Saturday, 15 October 2016

Nothings and triviality

Я давно приметила этого продавца цветов на Рыночной площади: его ряд самый первый, если выходить с Лайон Ярд. Его цветы не перепутаешь ни с какими другими: они стоят, плотно прислоненные друг к другу — всегда сезонные, только местные розы, астры, орхидеи и георгины в самых ослепительных сочетаниях. Мои любимые пудровые розы он обычно ставит на полку, а ценник всегда убирает с глаз подальше — зачем расстраивать покупателя раньше времени (цветы у него дороги), пусть любуется, а там, глядишь, и купит что-нибудь — повод всегда найдется.

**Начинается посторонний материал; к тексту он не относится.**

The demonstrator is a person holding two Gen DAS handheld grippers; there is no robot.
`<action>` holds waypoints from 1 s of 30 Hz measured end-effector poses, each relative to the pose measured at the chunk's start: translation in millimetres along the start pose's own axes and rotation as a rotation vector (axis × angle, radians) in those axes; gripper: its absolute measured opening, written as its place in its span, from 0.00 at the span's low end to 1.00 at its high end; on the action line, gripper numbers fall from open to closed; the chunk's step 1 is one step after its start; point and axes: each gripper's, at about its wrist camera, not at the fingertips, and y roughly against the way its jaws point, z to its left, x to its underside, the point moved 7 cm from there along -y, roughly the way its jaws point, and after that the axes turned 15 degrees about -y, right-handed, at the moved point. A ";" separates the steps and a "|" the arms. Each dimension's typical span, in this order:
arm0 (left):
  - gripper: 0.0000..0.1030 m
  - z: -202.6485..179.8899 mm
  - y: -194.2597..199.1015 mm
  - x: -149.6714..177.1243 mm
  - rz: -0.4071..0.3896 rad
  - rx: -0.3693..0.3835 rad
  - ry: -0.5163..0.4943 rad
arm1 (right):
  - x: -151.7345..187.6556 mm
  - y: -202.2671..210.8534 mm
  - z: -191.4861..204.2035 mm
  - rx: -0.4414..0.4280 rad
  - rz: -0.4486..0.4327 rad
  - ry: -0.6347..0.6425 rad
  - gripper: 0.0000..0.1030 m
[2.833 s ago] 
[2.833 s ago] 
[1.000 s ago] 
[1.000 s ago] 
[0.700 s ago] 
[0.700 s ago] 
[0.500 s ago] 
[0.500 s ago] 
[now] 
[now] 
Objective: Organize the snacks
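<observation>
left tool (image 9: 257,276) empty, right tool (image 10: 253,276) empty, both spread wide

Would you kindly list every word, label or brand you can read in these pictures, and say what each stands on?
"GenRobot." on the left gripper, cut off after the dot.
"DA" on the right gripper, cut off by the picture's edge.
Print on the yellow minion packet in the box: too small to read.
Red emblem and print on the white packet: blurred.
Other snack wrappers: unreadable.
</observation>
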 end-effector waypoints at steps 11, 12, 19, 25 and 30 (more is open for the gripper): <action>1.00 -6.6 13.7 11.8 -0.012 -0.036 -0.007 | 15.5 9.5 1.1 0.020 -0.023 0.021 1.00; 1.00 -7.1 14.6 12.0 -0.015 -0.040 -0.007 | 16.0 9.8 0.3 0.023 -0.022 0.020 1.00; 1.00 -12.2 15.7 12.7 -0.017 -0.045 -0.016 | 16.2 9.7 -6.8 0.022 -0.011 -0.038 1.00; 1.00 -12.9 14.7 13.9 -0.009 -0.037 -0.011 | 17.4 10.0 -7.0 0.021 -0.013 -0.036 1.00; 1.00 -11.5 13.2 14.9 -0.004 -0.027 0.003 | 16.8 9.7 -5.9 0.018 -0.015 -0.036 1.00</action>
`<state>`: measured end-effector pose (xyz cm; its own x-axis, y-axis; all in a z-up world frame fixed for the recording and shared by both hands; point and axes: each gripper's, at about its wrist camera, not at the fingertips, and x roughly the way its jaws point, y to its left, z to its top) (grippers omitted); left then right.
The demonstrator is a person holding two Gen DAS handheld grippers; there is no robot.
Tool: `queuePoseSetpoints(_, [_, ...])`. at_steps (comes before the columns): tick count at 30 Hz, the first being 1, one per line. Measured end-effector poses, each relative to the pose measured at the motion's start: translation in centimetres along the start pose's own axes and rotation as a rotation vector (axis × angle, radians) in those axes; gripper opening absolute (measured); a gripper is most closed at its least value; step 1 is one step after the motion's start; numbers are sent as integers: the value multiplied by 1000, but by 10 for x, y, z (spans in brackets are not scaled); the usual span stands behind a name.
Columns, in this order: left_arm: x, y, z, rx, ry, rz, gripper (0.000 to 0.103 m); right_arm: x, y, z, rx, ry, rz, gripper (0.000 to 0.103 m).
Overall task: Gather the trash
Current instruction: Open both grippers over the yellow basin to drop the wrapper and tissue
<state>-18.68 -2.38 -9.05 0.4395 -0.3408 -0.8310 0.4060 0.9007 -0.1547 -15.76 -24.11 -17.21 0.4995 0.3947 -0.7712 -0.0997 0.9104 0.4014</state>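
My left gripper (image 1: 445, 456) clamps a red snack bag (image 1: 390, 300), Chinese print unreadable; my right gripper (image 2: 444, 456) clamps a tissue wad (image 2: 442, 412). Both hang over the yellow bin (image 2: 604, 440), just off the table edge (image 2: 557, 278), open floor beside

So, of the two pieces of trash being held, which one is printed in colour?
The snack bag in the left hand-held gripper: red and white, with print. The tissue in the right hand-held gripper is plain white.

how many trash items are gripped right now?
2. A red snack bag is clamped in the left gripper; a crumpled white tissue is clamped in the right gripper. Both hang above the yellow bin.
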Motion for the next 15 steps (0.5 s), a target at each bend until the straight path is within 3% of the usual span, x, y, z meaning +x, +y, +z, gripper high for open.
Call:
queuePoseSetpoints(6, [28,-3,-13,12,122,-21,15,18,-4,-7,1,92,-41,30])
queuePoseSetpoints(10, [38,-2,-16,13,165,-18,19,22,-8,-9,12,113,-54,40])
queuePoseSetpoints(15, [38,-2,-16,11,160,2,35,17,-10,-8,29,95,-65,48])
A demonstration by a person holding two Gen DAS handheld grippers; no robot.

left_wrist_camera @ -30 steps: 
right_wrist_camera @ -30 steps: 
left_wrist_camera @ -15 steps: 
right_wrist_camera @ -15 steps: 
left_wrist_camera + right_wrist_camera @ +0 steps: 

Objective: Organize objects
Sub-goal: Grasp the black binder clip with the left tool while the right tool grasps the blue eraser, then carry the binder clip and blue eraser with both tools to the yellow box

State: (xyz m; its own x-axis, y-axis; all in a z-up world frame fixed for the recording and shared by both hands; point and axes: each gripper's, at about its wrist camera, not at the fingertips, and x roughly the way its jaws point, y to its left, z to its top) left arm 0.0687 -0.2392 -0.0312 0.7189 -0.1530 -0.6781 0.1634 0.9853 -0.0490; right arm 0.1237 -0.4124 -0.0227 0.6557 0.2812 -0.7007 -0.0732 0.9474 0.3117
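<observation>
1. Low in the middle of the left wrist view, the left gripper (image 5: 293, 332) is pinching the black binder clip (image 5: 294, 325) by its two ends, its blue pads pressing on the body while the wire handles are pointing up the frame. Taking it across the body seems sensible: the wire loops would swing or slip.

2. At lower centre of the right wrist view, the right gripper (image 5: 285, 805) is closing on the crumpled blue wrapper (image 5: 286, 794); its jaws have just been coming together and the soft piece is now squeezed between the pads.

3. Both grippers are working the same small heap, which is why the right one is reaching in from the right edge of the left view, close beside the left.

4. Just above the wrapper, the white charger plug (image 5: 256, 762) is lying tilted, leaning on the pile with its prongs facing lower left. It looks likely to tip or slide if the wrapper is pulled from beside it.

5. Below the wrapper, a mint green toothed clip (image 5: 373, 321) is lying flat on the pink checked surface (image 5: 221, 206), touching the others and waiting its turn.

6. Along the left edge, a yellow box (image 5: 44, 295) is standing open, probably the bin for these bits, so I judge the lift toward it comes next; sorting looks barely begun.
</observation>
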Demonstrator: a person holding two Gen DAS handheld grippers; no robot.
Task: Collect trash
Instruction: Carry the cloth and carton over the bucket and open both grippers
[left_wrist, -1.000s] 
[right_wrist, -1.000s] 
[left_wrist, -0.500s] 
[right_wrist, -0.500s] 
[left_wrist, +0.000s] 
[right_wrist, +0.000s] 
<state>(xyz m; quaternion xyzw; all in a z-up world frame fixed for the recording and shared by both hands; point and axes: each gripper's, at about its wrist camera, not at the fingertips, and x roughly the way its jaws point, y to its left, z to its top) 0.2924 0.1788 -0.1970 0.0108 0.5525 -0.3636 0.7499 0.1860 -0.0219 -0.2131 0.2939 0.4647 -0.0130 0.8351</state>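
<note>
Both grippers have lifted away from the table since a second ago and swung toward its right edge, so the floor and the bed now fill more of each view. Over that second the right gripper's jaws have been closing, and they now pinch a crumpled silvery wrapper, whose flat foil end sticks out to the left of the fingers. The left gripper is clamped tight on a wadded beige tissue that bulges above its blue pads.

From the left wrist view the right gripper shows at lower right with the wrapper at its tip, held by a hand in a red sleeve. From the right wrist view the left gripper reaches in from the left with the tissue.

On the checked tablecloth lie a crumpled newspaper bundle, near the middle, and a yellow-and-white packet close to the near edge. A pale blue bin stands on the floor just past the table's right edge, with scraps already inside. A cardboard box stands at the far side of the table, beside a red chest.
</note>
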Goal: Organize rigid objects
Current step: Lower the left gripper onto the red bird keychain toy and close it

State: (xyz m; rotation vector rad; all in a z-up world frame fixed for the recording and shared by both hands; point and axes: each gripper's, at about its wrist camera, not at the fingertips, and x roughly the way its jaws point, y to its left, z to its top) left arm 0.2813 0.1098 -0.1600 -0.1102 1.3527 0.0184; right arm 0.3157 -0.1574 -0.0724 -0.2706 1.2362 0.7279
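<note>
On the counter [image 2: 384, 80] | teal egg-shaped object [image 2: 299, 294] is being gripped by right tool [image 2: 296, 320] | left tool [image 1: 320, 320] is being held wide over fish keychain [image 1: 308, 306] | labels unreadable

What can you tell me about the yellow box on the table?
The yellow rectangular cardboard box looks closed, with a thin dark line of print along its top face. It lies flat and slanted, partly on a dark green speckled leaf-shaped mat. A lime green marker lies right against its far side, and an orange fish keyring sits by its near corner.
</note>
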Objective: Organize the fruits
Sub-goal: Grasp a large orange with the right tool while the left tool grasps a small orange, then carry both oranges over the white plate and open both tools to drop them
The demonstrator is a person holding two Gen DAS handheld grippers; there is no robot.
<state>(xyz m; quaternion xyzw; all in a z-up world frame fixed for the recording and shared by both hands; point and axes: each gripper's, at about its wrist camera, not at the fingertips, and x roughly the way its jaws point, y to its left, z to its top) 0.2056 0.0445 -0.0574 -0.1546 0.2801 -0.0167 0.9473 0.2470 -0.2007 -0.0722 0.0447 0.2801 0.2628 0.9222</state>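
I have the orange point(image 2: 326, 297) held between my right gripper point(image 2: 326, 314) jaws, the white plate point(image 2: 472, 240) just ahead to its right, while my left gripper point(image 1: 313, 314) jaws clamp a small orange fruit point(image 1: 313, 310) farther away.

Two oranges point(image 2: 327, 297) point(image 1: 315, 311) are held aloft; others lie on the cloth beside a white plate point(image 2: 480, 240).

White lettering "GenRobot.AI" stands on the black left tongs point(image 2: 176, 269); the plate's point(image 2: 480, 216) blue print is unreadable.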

Сегодня мы вышли на площадь ранним вечером, когда большинство уже давно свернуло торговлю и закрыло палатки; остался только мясник, который деловито упаковывал не распроданное за день в твердый пластик. Чуть задержались около Гилдхолла — там девушка, похожая на красивого мальчика, пела “Un Bel Di Vedremo”, и вместо девушки виделась, конечно, Мадам Баттерфляй в кимоно. Девушка, или, может, Чио Чио Сан, закончила арию, мы было развернулись уходить домой, как из первых рядов раздалось громкое: «Все по пять фунтов! Пять фунтов! Не проходите мимо! Пять фунтов за все!»
Наш цветочник носился по своему разноцветному пространству, в его руках мелькали поздние почти бурые гладиолусы и прозрачные яркие альстромерии, звездчатые астры и рыжие лилии — он за секунду вытаскивал их из пластиковых горшков, стряхивал с них воду (преимущественно на себя: клетчатая рубашка была мокрой, хоть выжимай), полудвижением заворачивал в коричневую плотную бумагу, принимал деньги, благодарил кивком — и при этом не переставал выкрикивать «пять фунтов! пять фунтов!», и звучало так, как будто это и не про фунты вовсе, а про пиастры. Дорогущие цветы уходили с этого стихийного аукциона за минуты, когда я заметила в дальнем углу огромные желтые и рыжие розы — растрепанные, они понуро стояли в вазе и, по-моему, вяло переругивались (не берут, собаки; всех берут, а нас нет). Я потянулась за ними: самая угрюмая и огромная злобно уколола мне палец.
Схватила и прижала к себе, встала в очередь к цветочнику (чуть не толкнула стоящую впереди девушку с фрезиями: еще немного, и она сказала бы мне хмуро: «Женщина, где Алиса? Позови»), нашла пятифунтовую купюру (новенький пластик, глянцевый Черчилль), протянула продавцу розы не без внутренней борьбы — завернул, упаковал, убаюкал, отдал мне. Л. пробормотал: «После такой распродажи ему понадобится килограмм мятных леденцов для восстановленья голоса».
Пока шли домой, розы немного вылезли из кулька и вдруг начали сильно и нежно пахнуть: их вкусный, почти съедобный аромат не таял в сыром воздухе.